Below we have a benchmark that repeats a comma-separated string of IPv6 zones and then performs a string comparison on the two identical copies, one benchmark without wrapping the string in a Handle
type, the other with.
package main
import (
"strings"
"testing"
"unique"
)
func BenchmarkStringCompareSmall(b *testing.B) { benchStringComparison(b, 10) }
func BenchmarkStringCompareMedium(b *testing.B) { benchStringComparison(b, 100) }
func BenchmarkStringCompareLarge(b *testing.B) { benchStringComparison(b, 1000000) }
func BenchmarkCanonicalisingSmall(b *testing.B) { benchCanonicalising(b, 10) }
func BenchmarkCanonicalisingMedium(b *testing.B) { benchCanonicalising(b, 100) }
func BenchmarkCanonicalisingLarge(b *testing.B) { benchCanonicalising(b, 1000000) }
func benchStringComparison(b *testing.B, count int) {
s1 := strings.Repeat("2001:0db8:0001:0000:0000:0ab9:C0A8:0102,", count)

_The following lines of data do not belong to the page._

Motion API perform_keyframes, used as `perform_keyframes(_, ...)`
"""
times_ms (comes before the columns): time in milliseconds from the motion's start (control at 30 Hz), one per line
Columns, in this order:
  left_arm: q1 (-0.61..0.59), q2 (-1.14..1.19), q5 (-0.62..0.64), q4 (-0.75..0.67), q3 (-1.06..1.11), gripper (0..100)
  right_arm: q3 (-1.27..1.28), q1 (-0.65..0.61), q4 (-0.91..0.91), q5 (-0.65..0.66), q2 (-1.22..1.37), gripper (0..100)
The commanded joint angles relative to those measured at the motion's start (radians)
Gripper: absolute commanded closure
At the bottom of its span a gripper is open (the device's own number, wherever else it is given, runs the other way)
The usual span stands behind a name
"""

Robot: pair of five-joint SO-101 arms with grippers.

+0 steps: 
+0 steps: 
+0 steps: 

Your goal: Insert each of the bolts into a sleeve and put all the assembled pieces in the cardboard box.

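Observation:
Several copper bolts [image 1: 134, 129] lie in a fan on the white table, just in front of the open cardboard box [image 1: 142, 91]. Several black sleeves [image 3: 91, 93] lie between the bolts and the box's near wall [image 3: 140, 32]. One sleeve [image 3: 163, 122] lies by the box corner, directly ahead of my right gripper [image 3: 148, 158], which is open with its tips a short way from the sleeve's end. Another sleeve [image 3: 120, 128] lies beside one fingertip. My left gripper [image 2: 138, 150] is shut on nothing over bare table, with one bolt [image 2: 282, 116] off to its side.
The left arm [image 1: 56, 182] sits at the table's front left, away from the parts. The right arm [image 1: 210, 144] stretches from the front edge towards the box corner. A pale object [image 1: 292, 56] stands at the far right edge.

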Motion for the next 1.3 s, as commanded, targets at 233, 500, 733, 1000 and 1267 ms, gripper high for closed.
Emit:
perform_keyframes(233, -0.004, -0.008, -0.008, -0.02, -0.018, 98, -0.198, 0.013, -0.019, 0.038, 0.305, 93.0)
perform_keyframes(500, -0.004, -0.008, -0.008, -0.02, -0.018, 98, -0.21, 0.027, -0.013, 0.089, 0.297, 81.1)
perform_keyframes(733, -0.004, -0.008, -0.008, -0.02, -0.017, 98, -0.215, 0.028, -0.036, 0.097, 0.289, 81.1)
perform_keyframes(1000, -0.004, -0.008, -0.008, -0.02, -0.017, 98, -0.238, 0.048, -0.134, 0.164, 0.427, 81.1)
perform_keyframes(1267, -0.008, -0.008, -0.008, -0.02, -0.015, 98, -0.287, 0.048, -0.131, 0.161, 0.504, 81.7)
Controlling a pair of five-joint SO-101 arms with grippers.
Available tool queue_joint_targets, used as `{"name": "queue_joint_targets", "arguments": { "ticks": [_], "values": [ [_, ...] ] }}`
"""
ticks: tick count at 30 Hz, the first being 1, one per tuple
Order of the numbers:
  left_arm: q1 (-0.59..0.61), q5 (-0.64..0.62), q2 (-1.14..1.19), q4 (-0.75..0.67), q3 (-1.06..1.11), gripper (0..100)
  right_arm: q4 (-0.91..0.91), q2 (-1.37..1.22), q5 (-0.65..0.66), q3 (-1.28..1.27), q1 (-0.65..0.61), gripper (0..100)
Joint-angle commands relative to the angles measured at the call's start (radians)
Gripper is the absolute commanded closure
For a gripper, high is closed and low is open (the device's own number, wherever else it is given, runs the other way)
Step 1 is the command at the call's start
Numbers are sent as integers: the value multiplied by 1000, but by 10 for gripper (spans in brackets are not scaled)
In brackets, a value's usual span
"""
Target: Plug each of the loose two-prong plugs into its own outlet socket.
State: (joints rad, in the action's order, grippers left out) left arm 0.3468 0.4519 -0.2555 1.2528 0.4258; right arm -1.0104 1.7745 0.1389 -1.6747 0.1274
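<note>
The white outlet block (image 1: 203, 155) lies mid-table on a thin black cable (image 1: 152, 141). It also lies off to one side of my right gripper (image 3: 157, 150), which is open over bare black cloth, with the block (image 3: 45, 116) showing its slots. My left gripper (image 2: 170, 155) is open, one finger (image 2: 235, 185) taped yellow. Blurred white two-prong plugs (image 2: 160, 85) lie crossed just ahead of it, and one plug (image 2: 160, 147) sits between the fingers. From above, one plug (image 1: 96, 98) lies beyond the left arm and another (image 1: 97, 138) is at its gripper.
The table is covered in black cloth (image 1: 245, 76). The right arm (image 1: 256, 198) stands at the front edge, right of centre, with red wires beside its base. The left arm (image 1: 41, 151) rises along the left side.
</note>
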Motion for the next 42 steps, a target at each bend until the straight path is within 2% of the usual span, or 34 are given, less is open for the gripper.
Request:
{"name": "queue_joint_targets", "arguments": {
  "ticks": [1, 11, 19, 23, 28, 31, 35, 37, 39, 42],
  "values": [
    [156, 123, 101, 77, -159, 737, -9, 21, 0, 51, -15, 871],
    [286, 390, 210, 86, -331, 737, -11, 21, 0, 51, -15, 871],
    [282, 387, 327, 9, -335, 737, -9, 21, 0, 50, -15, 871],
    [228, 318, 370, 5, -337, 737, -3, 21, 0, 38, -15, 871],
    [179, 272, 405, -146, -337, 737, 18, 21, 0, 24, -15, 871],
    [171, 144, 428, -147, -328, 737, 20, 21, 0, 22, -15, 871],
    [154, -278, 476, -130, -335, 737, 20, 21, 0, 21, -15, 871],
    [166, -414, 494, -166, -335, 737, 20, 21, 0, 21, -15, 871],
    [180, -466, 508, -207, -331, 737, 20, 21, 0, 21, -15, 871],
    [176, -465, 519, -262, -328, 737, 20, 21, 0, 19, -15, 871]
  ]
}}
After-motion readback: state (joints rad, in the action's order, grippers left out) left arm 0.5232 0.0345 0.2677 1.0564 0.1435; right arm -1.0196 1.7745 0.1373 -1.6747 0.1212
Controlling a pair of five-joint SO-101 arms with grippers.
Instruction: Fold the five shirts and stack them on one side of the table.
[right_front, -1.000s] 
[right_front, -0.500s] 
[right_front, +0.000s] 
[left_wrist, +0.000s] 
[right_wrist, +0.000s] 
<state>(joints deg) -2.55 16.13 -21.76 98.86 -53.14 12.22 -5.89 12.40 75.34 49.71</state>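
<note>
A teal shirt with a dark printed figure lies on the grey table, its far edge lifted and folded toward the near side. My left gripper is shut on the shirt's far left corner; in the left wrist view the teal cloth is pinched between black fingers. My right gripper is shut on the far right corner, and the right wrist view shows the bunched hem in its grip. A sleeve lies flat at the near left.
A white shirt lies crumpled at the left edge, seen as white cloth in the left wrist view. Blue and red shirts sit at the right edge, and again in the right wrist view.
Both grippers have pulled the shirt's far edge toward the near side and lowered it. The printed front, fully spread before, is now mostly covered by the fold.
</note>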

s2 := strings.Repeat("2001:0db8:0001:0000:0000:0ab9:C0A8:0102,", count)
b.ResetTimer()
for n := 0; n < b.N; n++ {
if s1 != s2 {
b.Fatal()
}
}
b.ReportAllocs()
}
func benchCanonicalising(b *testing.B, count int) {
s1 := unique.Make(strings.Repeat("2001:0db8:0001:0000:0000:0ab9:C0A8:0102,", count))
s2 := unique.Make(strings.Repeat("2001:0db8:0001:0000:0000:0ab9:C0A8:0102,", count))
b.ResetTimer()
for n := 0; n < b.N; n++ {
if s1 != s2 {
b.Fatal()
}
}
b.ReportAllocs()
}
Benchmark Results
Let’s run the benchmark and check out the results:
$ go test -run='^$' -bench=.
goos: darwin
goarch: arm64
pkg: go-experiment
cpu: Apple M1
BenchmarkStringCompareSmall-8 116581837 9.392 ns/op 0 B/op 0 allocs/op
BenchmarkStringCompareMedium-8 14944300 80.15 ns/op 0 B/op 0 allocs/op
BenchmarkStringCompareLarge-8 903 1296028 ns/op 0 B/op 0 allocs/op
BenchmarkCanonicalisingSmall-8 1000000000 0.3132 ns/op 0 B/op 0 allocs/op
BenchmarkCanonicalisingMedium-8 1000000000 0.3140 ns/op 0 B/op 0 allocs/op
BenchmarkCanonicalisingLarge-8 1000000000 0.3128 ns/op 0 B/op 0 allocs/op
PASS
ok go-experiment 5.596s
Running the benchmarks we can see that regardless of the size of the string, the nanoseconds per operation (ns/op) duration is consistently low regardless of whether performing the comparison over a string 10 copies long or 1,000,000, whereas the non-canonicalised version grows relative to the size of the string.
Conclusion
Hopefully, this post has given you enough of an understanding of what the unique
package is and the problems it aims to solve. It’s another great package that’s now included as part of Go’s already solid standard library and hopefully in the future if you run into the potential use cases as those discussed above then this post will give you enough of an understanding to reach for interning.